As the mechanisms and proteins essential for HIV replication are characterized, most of these viral proteins have been used as drug targets for inhibiting HIV replication. Potent inhibitors of viral entry, replication, integration and maturation have been developed as therapeutic agents. These drugs are generally referred to as entry (CCR5/CD4), reverse transcriptase, integrase and protease inhibitors, respectively. Reverse transcriptase inhibitors have been elucidated in detail, which revealed two distinct (nucleoside and non-nucleoside analogs) classes of molecules that inhibit enzyme activity through unique mechanisms. In combination, these two reverse transcriptase inhibitors greatly reduce the risk of inducing drug-resistant virus. In the relatively short span (˜30 years after the discovery of HIV), there are 26 or more drugs available for the treatment of HIV in the USA. Clinically, therapeutic (cART) regimens often target multiple checkpoints in viral replication such as the combination of protease inhibitors with reverse transcriptase inhibitors [26,27]. The development of these agents for cART has been effective at suppressing plasma viral load and preventing drug resistance [28,29].

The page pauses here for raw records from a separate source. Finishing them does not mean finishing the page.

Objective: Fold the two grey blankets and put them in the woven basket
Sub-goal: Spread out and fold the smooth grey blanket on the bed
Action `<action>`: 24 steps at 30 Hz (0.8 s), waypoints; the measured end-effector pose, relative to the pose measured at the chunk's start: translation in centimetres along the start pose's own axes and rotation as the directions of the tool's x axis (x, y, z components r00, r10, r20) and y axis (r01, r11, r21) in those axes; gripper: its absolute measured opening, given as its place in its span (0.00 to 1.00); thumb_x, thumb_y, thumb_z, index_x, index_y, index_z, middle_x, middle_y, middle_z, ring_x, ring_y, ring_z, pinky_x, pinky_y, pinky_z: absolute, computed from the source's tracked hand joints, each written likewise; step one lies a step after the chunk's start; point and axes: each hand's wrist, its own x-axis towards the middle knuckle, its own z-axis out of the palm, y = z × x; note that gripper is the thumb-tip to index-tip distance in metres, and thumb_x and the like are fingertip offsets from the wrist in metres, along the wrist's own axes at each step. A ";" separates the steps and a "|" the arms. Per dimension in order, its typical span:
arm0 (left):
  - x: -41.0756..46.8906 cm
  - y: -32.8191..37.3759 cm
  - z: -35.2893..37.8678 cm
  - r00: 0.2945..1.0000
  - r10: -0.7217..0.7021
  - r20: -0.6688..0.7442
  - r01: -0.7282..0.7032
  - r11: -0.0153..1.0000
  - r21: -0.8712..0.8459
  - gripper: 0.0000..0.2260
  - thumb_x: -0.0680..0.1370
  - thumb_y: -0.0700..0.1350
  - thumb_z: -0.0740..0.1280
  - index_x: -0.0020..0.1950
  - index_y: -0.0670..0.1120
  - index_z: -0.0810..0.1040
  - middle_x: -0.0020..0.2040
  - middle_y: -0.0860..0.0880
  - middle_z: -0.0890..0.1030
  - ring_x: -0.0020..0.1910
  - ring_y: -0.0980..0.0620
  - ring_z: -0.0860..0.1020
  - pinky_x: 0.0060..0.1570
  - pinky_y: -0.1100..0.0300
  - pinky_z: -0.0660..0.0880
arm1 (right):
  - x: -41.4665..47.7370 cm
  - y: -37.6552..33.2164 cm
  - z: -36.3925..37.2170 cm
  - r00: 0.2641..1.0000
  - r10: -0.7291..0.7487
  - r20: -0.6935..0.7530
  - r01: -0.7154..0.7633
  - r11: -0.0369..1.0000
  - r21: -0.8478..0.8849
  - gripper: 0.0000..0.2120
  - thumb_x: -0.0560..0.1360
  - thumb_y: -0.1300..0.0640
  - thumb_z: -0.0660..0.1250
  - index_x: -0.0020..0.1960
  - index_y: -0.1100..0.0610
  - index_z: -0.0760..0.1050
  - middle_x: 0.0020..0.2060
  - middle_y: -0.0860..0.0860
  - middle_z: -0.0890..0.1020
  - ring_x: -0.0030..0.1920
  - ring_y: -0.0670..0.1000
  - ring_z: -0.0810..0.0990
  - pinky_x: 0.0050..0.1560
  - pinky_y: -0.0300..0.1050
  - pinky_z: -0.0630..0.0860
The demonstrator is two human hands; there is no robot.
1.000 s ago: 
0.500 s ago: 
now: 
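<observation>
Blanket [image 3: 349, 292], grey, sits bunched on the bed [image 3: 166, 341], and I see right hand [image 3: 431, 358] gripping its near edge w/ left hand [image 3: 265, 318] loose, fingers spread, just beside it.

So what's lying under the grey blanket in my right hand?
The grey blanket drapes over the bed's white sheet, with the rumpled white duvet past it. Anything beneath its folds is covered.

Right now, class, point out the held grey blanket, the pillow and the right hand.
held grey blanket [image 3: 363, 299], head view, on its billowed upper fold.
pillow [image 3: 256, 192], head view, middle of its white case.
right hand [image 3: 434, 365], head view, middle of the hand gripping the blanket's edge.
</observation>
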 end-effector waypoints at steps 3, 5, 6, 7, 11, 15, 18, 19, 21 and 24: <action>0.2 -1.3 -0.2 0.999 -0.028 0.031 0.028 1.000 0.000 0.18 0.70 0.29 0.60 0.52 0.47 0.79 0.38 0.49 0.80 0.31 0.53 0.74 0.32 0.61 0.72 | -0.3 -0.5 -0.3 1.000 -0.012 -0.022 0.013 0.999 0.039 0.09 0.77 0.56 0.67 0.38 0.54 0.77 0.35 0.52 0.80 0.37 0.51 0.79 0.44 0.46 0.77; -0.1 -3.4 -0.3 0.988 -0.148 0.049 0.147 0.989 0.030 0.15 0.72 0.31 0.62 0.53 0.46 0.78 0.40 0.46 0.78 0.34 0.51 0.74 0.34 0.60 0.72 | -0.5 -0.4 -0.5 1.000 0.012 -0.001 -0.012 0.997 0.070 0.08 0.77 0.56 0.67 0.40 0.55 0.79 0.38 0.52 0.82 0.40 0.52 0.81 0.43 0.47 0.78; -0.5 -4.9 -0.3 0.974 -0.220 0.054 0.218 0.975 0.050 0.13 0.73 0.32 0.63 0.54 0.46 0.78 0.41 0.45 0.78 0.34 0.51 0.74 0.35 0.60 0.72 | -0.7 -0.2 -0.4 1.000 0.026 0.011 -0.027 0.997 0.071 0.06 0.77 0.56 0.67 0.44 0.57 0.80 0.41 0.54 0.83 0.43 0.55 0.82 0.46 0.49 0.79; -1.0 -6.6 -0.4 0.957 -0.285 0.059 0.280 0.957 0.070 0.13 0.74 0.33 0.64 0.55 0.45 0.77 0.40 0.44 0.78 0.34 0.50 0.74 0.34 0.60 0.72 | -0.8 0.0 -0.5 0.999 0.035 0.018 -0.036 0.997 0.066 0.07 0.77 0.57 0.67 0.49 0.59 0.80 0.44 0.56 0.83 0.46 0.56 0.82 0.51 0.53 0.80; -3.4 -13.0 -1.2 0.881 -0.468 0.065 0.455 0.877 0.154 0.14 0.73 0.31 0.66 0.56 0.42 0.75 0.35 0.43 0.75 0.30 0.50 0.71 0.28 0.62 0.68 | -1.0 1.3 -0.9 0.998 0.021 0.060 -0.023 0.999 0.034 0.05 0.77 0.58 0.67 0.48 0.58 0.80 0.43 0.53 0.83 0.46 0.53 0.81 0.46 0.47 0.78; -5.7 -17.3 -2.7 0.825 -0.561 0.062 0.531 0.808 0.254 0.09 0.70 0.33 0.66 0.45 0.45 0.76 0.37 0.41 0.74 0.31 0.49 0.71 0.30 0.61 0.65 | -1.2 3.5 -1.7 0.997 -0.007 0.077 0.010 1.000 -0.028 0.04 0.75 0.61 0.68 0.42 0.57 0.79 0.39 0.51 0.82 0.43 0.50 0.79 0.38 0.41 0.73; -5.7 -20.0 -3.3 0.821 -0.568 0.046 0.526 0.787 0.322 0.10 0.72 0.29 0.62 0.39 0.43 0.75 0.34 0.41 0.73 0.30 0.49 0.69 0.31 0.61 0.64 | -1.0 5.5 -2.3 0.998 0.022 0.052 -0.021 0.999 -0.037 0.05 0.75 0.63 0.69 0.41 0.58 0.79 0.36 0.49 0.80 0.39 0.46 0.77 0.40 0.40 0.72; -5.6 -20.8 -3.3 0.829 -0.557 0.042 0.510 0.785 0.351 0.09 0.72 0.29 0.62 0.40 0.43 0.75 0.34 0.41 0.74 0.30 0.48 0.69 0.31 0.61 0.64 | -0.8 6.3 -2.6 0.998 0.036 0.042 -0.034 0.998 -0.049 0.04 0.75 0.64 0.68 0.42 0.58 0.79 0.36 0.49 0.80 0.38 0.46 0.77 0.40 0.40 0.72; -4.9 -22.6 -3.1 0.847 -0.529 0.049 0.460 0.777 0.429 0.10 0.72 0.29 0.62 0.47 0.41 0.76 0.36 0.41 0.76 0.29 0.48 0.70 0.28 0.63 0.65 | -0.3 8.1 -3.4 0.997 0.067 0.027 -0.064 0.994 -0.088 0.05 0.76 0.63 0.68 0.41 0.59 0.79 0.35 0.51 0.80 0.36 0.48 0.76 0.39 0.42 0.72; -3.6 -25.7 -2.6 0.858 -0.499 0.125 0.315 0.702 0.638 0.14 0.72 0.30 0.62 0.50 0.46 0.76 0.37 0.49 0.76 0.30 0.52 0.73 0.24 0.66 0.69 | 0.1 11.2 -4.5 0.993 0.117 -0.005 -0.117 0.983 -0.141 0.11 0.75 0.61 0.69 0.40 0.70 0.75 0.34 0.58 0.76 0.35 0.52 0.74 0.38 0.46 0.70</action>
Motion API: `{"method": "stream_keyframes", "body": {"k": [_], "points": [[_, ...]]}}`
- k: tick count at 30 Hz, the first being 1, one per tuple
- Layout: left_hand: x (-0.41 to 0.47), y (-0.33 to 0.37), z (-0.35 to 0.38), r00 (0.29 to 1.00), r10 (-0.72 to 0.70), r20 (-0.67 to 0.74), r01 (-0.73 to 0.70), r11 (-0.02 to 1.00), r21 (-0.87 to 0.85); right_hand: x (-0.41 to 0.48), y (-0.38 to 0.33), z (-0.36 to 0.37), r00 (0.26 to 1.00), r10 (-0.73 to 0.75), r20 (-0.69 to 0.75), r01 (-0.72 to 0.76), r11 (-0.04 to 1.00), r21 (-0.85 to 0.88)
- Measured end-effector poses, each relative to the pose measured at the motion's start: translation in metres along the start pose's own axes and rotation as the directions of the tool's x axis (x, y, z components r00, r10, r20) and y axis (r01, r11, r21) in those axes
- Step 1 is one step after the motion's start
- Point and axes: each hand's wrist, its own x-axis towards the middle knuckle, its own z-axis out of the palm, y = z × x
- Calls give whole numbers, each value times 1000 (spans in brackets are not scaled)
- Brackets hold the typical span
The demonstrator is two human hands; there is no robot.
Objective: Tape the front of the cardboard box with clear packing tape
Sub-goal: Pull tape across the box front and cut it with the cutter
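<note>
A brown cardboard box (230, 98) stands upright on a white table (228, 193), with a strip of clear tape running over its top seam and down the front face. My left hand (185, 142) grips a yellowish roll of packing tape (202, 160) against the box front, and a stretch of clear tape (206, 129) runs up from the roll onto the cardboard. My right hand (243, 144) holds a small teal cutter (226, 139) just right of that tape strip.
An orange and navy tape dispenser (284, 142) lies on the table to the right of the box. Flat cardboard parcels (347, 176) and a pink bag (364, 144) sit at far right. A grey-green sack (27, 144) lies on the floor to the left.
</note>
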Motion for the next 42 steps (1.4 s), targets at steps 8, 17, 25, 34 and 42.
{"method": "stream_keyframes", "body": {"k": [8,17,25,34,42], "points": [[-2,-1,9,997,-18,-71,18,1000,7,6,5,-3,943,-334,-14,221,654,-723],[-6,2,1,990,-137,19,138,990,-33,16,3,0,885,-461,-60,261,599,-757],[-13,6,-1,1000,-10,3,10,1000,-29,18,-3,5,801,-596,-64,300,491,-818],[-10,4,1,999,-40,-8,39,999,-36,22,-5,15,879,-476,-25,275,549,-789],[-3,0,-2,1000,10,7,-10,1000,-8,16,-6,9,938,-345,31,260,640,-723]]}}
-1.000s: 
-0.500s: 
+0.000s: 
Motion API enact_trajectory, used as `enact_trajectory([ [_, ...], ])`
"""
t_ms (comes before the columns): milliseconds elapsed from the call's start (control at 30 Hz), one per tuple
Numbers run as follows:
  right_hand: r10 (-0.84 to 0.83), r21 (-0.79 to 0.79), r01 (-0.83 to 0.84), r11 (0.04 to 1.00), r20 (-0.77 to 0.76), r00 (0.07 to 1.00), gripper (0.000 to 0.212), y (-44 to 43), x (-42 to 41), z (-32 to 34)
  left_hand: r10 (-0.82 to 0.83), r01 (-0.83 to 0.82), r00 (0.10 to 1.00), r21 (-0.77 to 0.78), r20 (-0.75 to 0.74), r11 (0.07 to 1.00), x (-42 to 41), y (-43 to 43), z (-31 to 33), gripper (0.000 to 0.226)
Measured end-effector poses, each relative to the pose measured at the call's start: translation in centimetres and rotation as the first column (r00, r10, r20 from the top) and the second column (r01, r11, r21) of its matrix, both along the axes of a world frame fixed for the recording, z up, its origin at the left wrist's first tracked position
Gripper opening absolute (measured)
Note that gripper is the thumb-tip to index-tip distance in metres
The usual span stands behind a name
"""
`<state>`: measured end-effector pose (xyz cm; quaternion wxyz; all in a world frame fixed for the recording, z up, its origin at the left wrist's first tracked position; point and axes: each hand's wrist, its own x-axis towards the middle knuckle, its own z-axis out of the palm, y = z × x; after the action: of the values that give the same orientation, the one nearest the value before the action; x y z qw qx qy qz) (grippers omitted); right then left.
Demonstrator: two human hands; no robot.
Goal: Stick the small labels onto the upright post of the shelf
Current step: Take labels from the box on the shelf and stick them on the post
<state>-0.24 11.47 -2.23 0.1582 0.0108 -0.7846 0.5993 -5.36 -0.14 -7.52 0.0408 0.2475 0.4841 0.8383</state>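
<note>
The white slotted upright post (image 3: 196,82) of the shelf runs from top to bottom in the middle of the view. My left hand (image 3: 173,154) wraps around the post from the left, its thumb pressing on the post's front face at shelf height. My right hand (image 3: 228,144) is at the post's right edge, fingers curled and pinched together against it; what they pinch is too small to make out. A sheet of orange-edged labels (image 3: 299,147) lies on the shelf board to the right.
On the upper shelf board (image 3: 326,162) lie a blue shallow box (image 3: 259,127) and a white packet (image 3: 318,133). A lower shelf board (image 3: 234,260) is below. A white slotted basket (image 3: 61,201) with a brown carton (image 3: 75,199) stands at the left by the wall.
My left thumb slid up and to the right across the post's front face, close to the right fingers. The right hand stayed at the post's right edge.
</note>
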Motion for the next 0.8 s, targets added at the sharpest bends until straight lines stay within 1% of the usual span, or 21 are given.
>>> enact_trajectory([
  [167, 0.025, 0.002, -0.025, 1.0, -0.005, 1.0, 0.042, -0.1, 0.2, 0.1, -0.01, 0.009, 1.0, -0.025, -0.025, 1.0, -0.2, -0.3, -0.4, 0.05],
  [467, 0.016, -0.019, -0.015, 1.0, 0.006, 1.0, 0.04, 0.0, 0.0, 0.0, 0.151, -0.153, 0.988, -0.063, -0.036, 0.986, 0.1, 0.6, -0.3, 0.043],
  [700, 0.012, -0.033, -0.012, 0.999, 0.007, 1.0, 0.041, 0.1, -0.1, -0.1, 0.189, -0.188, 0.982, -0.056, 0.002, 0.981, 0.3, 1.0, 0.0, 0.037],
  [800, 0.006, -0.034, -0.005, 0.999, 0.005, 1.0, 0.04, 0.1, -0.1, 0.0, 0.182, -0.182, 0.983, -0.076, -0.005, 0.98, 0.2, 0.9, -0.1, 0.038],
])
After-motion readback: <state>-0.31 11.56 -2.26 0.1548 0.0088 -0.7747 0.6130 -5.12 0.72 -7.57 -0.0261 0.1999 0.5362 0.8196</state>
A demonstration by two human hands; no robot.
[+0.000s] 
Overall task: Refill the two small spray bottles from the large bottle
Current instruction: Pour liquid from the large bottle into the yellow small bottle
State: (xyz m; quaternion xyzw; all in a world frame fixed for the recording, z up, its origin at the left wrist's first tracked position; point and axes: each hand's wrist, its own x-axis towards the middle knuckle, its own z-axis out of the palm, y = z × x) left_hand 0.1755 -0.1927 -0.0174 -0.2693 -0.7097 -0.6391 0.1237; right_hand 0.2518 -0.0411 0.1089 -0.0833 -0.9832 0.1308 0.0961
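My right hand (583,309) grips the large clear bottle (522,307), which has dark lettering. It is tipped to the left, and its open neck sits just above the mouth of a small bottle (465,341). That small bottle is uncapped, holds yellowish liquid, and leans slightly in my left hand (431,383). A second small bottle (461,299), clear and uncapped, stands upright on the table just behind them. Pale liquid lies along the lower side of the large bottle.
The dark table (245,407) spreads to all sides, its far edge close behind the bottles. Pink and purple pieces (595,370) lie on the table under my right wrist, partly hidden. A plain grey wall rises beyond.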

Residual virus & oral ARV drug exposure in tissues
Lymphoid tissue drug exposure is expected to be low for orally administered cART
Despite the success of oral cART and its ability to reduce the mortality of HIV patients and increase their life expectancy, treatment of HIV is a lifetime commitment [30–34]. While patients on oral cART achieve undetectable virus levels in blood, virus rebounds readily if cART is stopped [35–37]. Residual virus isolated from the lymph nodes of patients without detectable virus in their blood is still responsive to cART [38,39]. Therefore, instead of drug resistance, limited access of orally administered drug to sites of viral persistence in the lymphatic system is likely the cause of the inability to clear residual virus [40,41]. While it is possible that HIV sequences integrated into host DNA may produce latent virus that is later reactivated by some cellular or immunological trigger, it is also likely that insufficient oral drug penetration into lymphoid tissue leads to insufficient tissue drug exposure. Additionally, rapid re-equilibration of the small fraction of penetrated drug back into the blood can exacerbate this problem. The resulting insufficient drug exposure in lymph nodes and other lymphoid tissues could lead to rapid viral rebound soon after stoppage of oral cART.
Physiologic mechanisms of oral versus subcutaneous drug administration relating to overall drug exposure in lymphoid tissues
Lymphatic drug insufficiency of oral HIV therapies can be explained from a physiologic and anatomic perspective (Figure 2). First, orally administered HIV drug encounters several barriers and sites of loss in its sequential movement from the GI tract to the systemic circulation. Dissolution, a prerequisite to movement across the gut wall, is the first step (Figure 2A). Incomplete dissolution, slow penetration of the GI membranes, metabolism and decomposition in the gut lumen can all lead to poor plasma HIV drug bioavailability or overall drug exposure in plasma. Second, blood supply draining the gut goes through the liver before reaching the systemic circulation. The liver is the major organ for drug metabolism, excretion and clearance. Limited drug absorption via the gut [42] and early biotransformation and elimination by the liver and kidney lead to only a fraction of orally administered drug entering the systemic circulation (Figure 2B). Third, once absorbed systemically, drug in the blood exists in either protein bound or free soluble form (typically measured as plasma drug concentrations). The drug in free soluble form will be delivered by the blood to most tissues, including organs of elimination such as the liver and kidney. Thus, an even smaller fraction of HIV drug in plasma that presents in free soluble form will be available to penetrate the blood–lymphatic barriers to reach lymphoid tissues (Figure 2C) [43]. Due to nonspecific drug distribution as well as the restriction of biological barriers, lymphoid drug exposure after oral dosing is likely very limited. Fourth, soluble free drug that is found in lymphoid tissue can readily diffuse back into the blood with little resistance, which also likely contributes to lymphoid drug insufficiency by shortening the residence time of drug in the lymphatic system (Figure 2D).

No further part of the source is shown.